The seeds from which VOICE grew were sewn four years ago, when Father Tom Rush, then the pastor of Santa Rosa Church, set out to form a religion-based coalition of community crusaders ranging from the barrios of Pacoima and San Fernando to the upper-middle-class neighborhoods in Tarzana and Woodland Hills.

Ullrich, who took over in 1987 after Rush was transferred to another parish, said he approached leaders of other area churches and synagogues in an effort to persuade them that by banding together, they could improve the quality of life for their members wherever they lived. This was a new approach in the Valley, where political issues usually are tackled by fragmented homeowners groups.

So successful was the effort that by the time VOICE was launched by a crowd of 1,200 cheering people Nov. 22, 1988, at Cal State Northridge, 15 churches and synagogues representing about 20,000 families already had joined the organization.

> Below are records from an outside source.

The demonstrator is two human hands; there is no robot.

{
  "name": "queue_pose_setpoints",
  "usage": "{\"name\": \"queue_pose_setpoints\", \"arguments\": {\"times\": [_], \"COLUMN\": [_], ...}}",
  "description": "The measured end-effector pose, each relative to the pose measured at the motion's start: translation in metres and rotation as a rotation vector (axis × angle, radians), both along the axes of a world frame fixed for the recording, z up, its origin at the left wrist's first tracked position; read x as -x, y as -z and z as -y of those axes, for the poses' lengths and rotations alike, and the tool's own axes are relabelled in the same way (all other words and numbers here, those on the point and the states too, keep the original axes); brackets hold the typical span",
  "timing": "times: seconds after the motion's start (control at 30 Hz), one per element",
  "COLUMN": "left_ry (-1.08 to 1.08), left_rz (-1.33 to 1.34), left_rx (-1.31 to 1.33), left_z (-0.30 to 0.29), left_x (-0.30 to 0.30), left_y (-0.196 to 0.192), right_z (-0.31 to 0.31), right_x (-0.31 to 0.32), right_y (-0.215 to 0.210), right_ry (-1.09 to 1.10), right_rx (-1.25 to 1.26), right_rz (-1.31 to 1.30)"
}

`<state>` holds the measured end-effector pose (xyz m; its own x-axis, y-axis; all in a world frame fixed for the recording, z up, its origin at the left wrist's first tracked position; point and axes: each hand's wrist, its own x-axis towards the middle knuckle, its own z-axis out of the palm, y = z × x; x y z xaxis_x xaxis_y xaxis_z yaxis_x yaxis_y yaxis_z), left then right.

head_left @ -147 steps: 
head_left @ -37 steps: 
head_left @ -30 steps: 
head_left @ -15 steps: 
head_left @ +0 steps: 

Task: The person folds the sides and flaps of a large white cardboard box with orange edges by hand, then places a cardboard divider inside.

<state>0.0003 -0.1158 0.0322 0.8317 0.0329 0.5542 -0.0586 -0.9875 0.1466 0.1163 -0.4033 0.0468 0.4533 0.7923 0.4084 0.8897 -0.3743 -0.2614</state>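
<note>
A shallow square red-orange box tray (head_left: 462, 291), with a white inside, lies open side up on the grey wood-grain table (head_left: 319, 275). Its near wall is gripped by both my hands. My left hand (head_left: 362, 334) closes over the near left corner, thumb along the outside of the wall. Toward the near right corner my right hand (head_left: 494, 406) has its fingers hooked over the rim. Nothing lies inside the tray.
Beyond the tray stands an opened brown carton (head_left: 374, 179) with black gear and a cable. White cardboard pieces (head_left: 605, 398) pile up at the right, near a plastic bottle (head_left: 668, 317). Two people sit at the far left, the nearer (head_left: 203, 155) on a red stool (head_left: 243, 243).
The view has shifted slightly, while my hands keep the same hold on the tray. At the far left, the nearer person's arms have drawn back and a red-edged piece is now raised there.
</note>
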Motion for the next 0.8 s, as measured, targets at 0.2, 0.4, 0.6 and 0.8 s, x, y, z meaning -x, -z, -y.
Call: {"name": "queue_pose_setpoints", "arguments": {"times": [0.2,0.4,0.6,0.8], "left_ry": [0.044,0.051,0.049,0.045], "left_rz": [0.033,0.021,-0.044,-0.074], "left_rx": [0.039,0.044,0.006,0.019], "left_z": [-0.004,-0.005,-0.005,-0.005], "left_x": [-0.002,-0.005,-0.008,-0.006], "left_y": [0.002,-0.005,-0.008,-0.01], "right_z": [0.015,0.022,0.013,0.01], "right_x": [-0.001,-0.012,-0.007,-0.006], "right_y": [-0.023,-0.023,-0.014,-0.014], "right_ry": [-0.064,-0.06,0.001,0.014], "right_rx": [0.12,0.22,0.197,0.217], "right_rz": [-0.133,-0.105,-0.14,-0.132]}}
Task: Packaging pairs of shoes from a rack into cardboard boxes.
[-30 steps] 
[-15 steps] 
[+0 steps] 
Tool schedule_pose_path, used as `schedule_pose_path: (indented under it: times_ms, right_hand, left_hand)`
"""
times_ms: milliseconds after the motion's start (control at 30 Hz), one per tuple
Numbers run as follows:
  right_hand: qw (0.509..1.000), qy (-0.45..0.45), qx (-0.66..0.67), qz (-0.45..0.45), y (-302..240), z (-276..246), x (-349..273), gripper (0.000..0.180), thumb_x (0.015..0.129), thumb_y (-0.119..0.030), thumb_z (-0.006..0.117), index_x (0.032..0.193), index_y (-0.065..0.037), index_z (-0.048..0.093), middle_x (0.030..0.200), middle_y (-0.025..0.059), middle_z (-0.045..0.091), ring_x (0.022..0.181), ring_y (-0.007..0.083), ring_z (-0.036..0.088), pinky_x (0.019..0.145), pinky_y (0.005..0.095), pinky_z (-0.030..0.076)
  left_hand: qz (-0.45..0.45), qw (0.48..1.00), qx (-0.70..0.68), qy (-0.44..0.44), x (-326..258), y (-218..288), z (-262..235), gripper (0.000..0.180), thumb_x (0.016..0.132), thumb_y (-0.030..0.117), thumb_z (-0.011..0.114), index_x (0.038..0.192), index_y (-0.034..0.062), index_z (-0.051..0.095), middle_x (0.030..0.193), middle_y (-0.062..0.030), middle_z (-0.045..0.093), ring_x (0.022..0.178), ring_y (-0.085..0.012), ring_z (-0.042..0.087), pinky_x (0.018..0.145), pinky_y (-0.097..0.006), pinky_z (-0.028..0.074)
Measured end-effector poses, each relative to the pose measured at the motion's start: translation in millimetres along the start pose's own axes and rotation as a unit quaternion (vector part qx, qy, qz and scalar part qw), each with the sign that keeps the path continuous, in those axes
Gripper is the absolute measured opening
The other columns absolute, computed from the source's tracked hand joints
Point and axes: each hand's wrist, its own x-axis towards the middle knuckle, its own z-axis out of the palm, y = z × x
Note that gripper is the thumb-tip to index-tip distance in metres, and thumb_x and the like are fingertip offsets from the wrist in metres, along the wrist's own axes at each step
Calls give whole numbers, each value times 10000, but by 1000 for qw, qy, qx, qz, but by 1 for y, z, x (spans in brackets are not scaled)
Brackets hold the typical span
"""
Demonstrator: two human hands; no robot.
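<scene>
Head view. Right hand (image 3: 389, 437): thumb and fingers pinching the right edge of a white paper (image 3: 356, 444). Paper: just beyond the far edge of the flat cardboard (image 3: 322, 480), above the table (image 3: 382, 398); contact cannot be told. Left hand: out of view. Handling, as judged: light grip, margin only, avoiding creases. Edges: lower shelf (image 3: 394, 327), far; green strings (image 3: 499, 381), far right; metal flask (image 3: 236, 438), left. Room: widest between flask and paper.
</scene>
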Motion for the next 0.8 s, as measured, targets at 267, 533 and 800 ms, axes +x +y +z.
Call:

Hundreds of members have learned how to lobby politicians. Julio Pardo, a factory worker from Pacoima who had never before spoken to a politician, now is a regular in the halls of the Legislature in Sacramento.

Initially, the organization’s goals were to fight drug dealing and liquor sales to minors and to get rid of abandoned cars on residential streets. Eventually, VOICE members broadened their campaign to include gang problems and religious and racial discrimination.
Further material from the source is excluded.